El resentimiento a nivel nacional va de la mano con los diferentes intereses económicos de estos grupos dentro de la OTAN y, en consecuencia, las ideas sobre cómo tratar con Rusia son diferentes. Además de las empresas nacionales, los bancos italianos, franceses y de Europa del Este en particular están fuertemente invertidos en Rusia y Ucrania.

«En los primeros nueve meses de 2021, eso aumentó [italienische] Volumen de negociación en un 44 por ciento en comparación con el año anterior a casi 22 mil millones de euros», escribió la FAZ el 11 de febrero. Bancos y empresas temen por sus inversiones si se deteriora la calificación de Ucrania o Rusia en los mercados financieros, y más aún si estalla la guerra entre ambos.

Al mismo tiempo, Italia ni siquiera está tan estrechamente relacionada con la economía rusa como la de Alemania. Más de 3.500 empresas alemanas cotizan en Rusia, y antes de que se impusieran las sanciones a Crimea, había casi el doble. De modo que los representantes de la industria alemana en Rusia «esperan una solución negociada y un rápido apaciguamiento de la situación», porque el país es «un mercado lucrativo para nuestras empresas por la voluntad de gasto de la población».

Sin embargo, EE.UU., cuya economía no es tan importante en Rusia como la de Europa, está interesado en eliminar la competencia rusa en el mercado europeo del gas. Por lo tanto, una intensificación del conflicto entre los europeos y Rusia es de interés de los EE. UU. para evitar por todos los medios el Nord Stream 2 y así aumentar su propia participación en el mercado europeo del gas a expensas de Rusia.

La esencia alemana

Además de estos intereses nacionales y económicos, otra razón de la debilidad de la OTAN y Occidente radica en el nivel social. Aquí, la fricción atraviesa los estados entre los intereses económicos de las empresas occidentales y la cruzada de valor ideológico-idealista de la élite del liderazgo intelectual, que consiste en políticos, líderes de opinión y los llamados expertos.

Esta orientación de valores del propio liderazgo social es una espina en el costado de gran parte de la economía.
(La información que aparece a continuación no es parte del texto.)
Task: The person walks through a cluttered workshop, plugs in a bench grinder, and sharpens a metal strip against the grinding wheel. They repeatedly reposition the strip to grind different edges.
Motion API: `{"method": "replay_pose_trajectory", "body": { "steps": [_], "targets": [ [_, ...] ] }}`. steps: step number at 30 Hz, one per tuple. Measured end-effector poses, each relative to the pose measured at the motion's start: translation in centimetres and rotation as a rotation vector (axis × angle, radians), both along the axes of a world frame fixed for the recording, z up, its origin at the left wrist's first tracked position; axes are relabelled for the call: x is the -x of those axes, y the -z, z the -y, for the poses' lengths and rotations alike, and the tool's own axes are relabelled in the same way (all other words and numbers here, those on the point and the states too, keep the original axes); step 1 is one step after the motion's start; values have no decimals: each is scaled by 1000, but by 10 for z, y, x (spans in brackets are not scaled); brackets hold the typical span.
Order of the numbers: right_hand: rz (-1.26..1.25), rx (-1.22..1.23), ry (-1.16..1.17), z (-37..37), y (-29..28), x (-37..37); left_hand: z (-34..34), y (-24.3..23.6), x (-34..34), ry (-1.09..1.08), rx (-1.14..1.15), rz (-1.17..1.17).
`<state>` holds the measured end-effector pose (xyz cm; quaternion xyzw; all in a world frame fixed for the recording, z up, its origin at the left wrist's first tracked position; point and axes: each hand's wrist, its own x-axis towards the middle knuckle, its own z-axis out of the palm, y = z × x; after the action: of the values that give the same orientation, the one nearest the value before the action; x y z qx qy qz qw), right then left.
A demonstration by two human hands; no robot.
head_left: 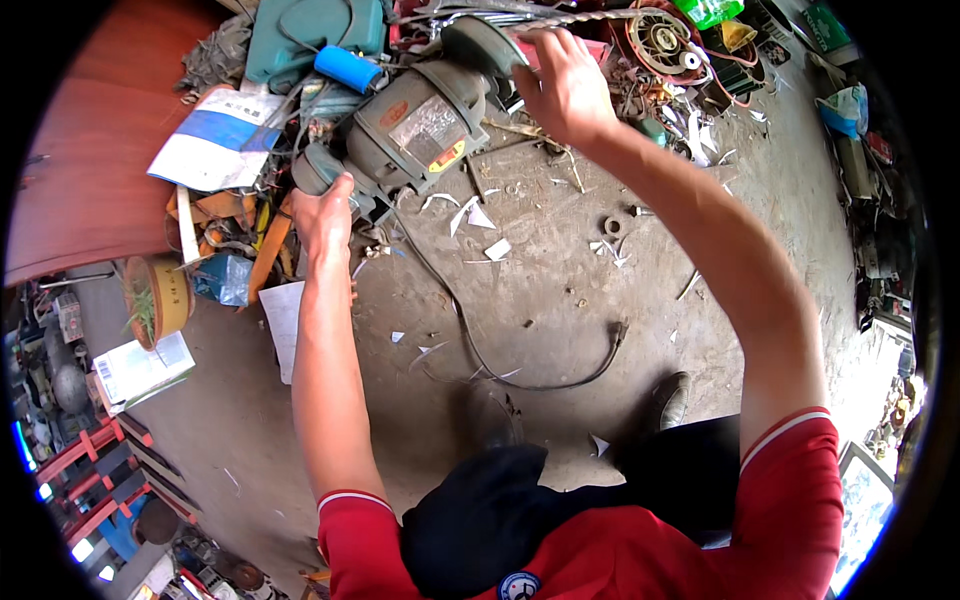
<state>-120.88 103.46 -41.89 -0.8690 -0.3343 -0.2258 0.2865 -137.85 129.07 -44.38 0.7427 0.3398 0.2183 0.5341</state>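
Up top, among clutter over the concrete floor point(560, 265), bench grinder point(400, 125) sits between both hands: left hand point(325, 220) clamped on its left-end housing point(317, 168), right hand point(570, 95) at the other end, can't tell if gripping. Best to share weight evenly, fingers clear of wheels. Trailing cord point(462, 315) could snag; blue can point(347, 68) and booklet point(215, 140) crowd the left.

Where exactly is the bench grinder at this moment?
In the head view, the bench grinder is at the upper left of centre, between the left hand and right hand, beside the blue cylinder.
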Motion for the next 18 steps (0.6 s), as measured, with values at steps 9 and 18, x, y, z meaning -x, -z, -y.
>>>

Porque las cruzadas de valor contra Rusia, China y algunos otros países del mundo están obstaculizando los intereses económicos de las empresas. Incluso si este conflicto entre la economía y los líderes intelectuales de la mayoría de los países occidentales, impulsados ​​por el idealismo, no se lleva a cabo abiertamente, aún obstaculiza las perspectivas de ganancias de la mayoría de las empresas occidentales.

Esta es una de las principales ventajas competitivas que tienen las empresas chinas sobre las occidentales. Los primeros cuentan con todo el apoyo de su gobierno porque los chinos no quieren inmiscuirse en los asuntos de otros estados como misioneros del valor e imponerles sus propios valores. Las empresas europeas, por otro lado, tienen que reunirse más o menos discretamente con Putin y los representantes de las empresas rusas, en contra de la voluntad de sus propios gobiernos y en contra de la opinión pública.

La orientación de valores en Occidente no sólo se está desarrollando en detrimento de su propia economía, sino también en una amenaza para su propia población en vista de la escalada de los conflictos. Mientras tanto, los Verdes son la punta de lanza de la ideología de valores alemana en el gobierno alemán. Se han propuesto dejar que el mundo se recupere del espíritu alemán.

Esta vez la esencia alemana aparece bajo la apariencia de valores occidentales. Y ahí uno parece aceptar una guerra en interés de los derechos humanos, como se pudo ver en Yugoslavia.